Task statement: Among the records, which lines hold the word "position"? Pick them out.

----- Provided entries

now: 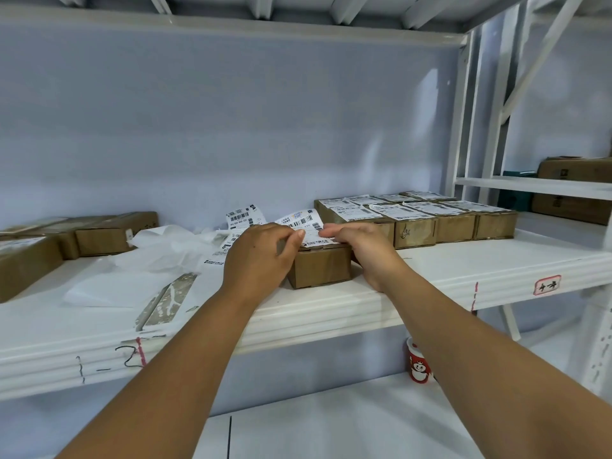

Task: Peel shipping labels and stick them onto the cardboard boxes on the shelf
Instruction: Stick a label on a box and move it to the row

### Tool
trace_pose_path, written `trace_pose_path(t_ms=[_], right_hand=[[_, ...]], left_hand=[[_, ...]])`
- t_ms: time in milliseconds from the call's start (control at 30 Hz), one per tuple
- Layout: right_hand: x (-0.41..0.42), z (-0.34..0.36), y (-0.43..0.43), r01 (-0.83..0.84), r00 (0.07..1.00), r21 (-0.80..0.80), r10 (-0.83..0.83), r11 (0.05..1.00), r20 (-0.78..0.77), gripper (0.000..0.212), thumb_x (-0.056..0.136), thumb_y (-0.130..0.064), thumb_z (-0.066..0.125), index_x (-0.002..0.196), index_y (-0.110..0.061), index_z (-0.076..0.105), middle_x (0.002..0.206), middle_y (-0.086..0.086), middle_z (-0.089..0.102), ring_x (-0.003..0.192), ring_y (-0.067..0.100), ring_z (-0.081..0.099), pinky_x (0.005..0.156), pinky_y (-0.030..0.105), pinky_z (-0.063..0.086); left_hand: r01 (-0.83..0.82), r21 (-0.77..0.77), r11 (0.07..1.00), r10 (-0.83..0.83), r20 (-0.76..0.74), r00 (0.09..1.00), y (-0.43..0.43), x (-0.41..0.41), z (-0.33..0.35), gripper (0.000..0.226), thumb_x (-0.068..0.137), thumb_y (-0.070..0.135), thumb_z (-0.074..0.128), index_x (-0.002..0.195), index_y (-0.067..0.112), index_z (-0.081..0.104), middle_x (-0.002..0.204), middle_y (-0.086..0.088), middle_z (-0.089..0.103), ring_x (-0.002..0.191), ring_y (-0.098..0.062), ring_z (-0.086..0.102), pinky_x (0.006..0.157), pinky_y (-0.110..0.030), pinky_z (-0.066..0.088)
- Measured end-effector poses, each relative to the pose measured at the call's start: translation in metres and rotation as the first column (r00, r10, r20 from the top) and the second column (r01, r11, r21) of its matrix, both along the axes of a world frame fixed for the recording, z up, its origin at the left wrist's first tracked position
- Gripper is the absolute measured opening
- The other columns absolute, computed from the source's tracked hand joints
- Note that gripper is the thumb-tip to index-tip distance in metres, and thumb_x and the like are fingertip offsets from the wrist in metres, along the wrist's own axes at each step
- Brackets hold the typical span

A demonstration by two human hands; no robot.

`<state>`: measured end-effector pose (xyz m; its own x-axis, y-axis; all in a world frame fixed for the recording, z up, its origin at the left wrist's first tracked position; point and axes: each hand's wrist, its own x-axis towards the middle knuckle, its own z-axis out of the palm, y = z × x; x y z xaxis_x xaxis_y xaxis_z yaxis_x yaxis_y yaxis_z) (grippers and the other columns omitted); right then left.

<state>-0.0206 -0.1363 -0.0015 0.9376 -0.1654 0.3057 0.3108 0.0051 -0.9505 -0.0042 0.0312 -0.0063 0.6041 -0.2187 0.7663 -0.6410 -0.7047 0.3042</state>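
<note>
Left hand (261, 256) and right hand (361, 250) each pinch one shipping label (306, 226) over the cardboard box (319, 266) at the middle of the shelf (463, 260); the label's far edge is raised. The labelled boxes (414, 213) at right are done. The left boxes (106, 233) probably remain.

A: Where do the arms sit?
B: Both bare forearms reach forward and upward, converging near the middle.
A: The left grip (256, 256)?
B: Back of it upward, fingers (291, 240) curled — thumb and forefinger pinch the left edge of the label (308, 226).
A: And the right grip (361, 250)?
B: Just beside the left, fingertips nearly meeting — knuckles up, fingers bent, tips holding the same label's right edge.
</note>
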Motion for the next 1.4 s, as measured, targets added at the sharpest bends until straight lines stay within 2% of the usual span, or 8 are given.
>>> trace_pose_path(t_ms=[233,367,700,867,967,1133,1300,1400], right_hand=[[-0.001,0.001,0.0,0.013,1.0,-0.039,-0.012,0.999,0.02,0.027,0.087,0.003,0.049,0.078,-0.011,0.07,0.104,0.0,0.067,0.094,0.009,0.059,0.072,0.015,0.045],[0.003,-0.001,-0.001,0.024,0.999,-0.055,-0.023,0.998,0.032,0.029,0.085,0.003,0.049,0.074,-0.014,0.07,0.097,-0.004,0.068,0.099,0.012,0.059,0.079,0.021,0.043],[0.001,-0.001,-0.001,-0.002,1.0,-0.035,0.002,0.999,0.016,0.033,0.086,0.004,0.043,0.075,-0.012,0.069,0.1,-0.002,0.068,0.075,0.01,0.057,0.053,0.016,0.043],[0.005,-0.003,-0.003,-0.008,0.999,-0.066,0.011,0.998,0.048,0.035,0.082,0.007,0.042,0.07,-0.012,0.069,0.1,0.003,0.069,0.095,0.015,0.06,0.082,0.023,0.047],[0.01,-0.004,-0.004,0.036,0.998,-0.068,-0.032,0.997,0.052,0.031,0.082,0.005,0.05,0.066,-0.014,0.069,0.092,0.0,0.07,0.104,0.016,0.061,0.101,0.03,0.041],[0.011,-0.005,-0.004,0.025,0.997,-0.087,-0.018,0.996,0.078,0.03,0.084,0.006,0.054,0.069,-0.016,0.068,0.089,-0.002,0.069,0.085,0.008,0.058,0.089,0.024,0.04],[0.011,-0.005,-0.004,0.001,0.999,-0.09,0.003,0.996,0.039,0.034,0.082,0.004,0.051,0.068,-0.019,0.071,0.103,-0.003,0.07,0.108,0.016,0.059,0.1,0.029,0.039],[0.011,-0.004,-0.004,-0.033,0.999,-0.046,0.033,0.998,0.009,0.032,0.081,0.005,0.05,0.073,-0.017,0.072,0.102,-0.007,0.069,0.113,0.019,0.058,0.106,0.034,0.039]], left_hand=[[0.069,-0.172,0.983,-0.091,-0.121,0.989,0.002,-0.002,0.001,0.028,0.096,0.032,0.049,0.094,0.018,0.074,0.069,0.006,0.063,0.06,-0.007,0.049,0.058,-0.024,0.033],[0.085,-0.205,0.975,-0.116,-0.142,0.983,0.001,-0.001,0.001,0.02,0.093,0.022,0.054,0.092,0.018,0.074,0.095,0.006,0.071,0.087,-0.012,0.06,0.073,-0.024,0.04],[0.128,-0.174,0.976,-0.166,-0.227,0.96,0.001,0.0,0.003,0.031,0.094,0.007,0.042,0.107,0.012,0.069,0.12,-0.003,0.063,0.112,-0.013,0.052,0.086,-0.012,0.031],[0.032,-0.269,0.963,-0.125,-0.337,0.933,0.001,-0.001,0.004,0.033,0.098,0.026,0.041,0.105,0.012,0.07,0.116,-0.007,0.065,0.106,-0.022,0.055,0.086,-0.027,0.038],[0.045,-0.313,0.949,-0.176,-0.404,0.898,0.003,0.006,0.004,0.026,0.095,0.025,0.046,0.108,0.025,0.069,0.123,0.003,0.061,0.101,-0.013,0.053,0.089,-0.027,0.041],[0.156,-0.289,0.945,-0.285,-0.486,0.826,0.001,0.01,0.003,0.036,0.09,0.029,0.047,0.123,0.022,0.061,0.141,0.001,0.047,0.13,-0.013,0.038,0.112,-0.031,0.024],[0.192,-0.208,0.959,-0.269,-0.459,0.847,0.004,0.01,0.003,0.029,0.091,0.028,0.048,0.117,0.026,0.062,0.132,-0.001,0.05,0.126,-0.015,0.039,0.111,-0.035,0.027],[0.249,-0.151,0.957,-0.29,-0.428,0.856,0.008,0.01,0.001,0.023,0.094,0.023,0.049,0.111,0.031,0.063,0.123,0.004,0.051,0.121,-0.008,0.041,0.104,-0.026,0.028]])
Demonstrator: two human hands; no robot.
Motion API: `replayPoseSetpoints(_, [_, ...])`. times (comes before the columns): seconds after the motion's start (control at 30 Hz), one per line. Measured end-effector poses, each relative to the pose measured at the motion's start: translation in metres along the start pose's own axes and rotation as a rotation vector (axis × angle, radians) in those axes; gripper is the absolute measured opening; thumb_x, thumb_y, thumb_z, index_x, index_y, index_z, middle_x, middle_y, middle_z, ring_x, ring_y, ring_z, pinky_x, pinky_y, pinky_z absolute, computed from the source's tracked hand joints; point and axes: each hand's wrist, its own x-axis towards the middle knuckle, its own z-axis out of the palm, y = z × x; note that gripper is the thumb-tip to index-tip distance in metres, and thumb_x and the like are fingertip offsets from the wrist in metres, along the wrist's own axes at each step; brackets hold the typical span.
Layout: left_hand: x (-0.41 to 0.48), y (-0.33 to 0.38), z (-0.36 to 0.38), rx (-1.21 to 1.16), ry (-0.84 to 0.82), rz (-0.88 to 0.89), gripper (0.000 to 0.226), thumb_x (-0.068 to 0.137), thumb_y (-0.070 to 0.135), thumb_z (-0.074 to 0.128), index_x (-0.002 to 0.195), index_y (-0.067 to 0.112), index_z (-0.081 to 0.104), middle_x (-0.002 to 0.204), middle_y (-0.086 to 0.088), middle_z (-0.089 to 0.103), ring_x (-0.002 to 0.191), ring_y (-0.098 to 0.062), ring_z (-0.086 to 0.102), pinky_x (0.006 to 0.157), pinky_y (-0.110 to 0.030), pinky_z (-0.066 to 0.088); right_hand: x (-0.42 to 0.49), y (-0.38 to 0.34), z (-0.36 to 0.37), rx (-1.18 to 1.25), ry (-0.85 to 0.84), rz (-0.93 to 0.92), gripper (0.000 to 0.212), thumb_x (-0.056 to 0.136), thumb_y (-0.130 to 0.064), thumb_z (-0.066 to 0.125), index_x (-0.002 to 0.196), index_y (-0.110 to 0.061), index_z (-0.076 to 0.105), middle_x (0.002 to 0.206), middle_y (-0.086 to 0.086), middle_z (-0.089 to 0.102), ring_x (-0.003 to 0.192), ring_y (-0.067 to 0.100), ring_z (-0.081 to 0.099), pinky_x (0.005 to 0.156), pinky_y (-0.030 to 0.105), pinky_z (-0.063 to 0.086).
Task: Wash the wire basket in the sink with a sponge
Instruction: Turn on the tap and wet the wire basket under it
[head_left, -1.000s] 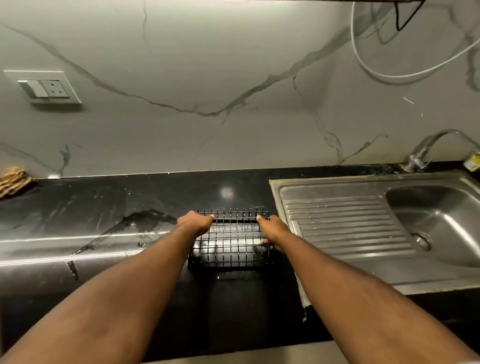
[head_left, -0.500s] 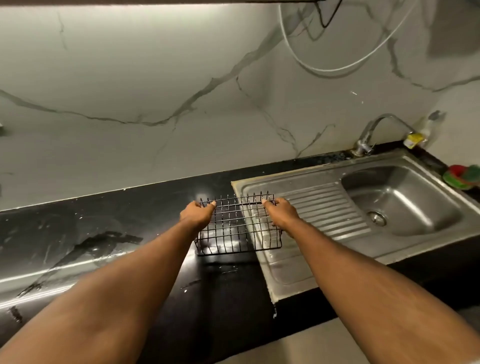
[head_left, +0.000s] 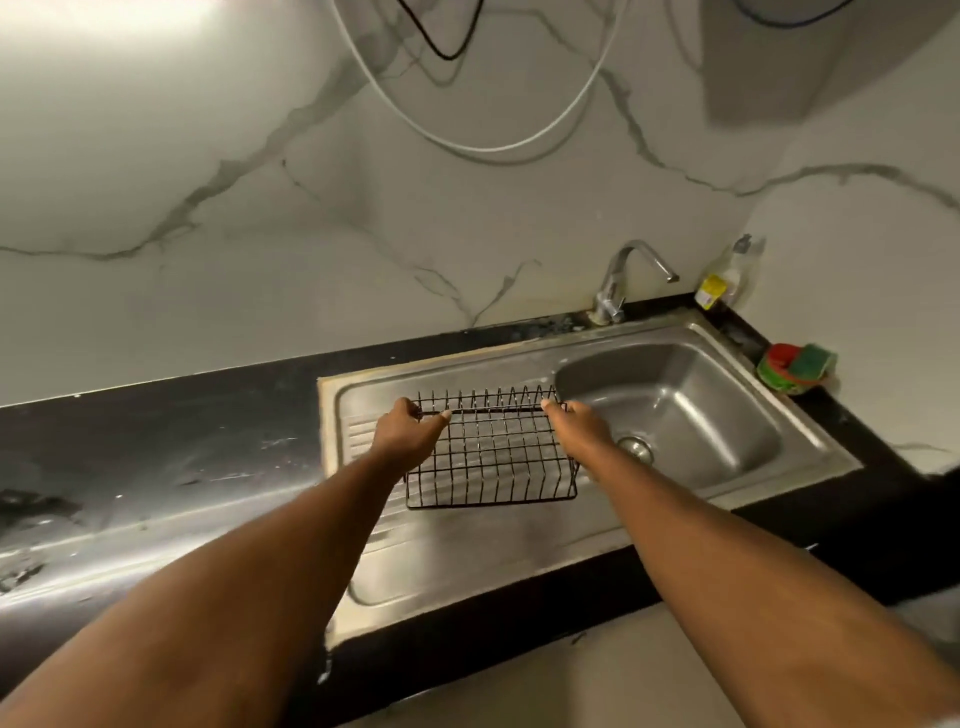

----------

Output below:
- Measured end-effector poses, each relative to the pose measured at the call's start: translation in metres and rotation as the first column (r00, r10, r20 from the top) and the second column (r01, r11, r21) of its matrix, both along the axes of a world frame fixed for the recording, z up, its origin at the left wrist's first tracked position
`<state>`: measured end-effector pose (xyz m; its own x-axis, y-axis; all in a world frame fixed for the recording, z up, its origin at the left wrist's first tracked position; point and axes: each hand's wrist, its own x-axis towards the middle knuckle, its own z-axis out of the palm, y = z × x; x y z xaxis_x xaxis_y xaxis_z yaxis_x yaxis_y yaxis_z) (grippers and the other columns omitted); right then left.

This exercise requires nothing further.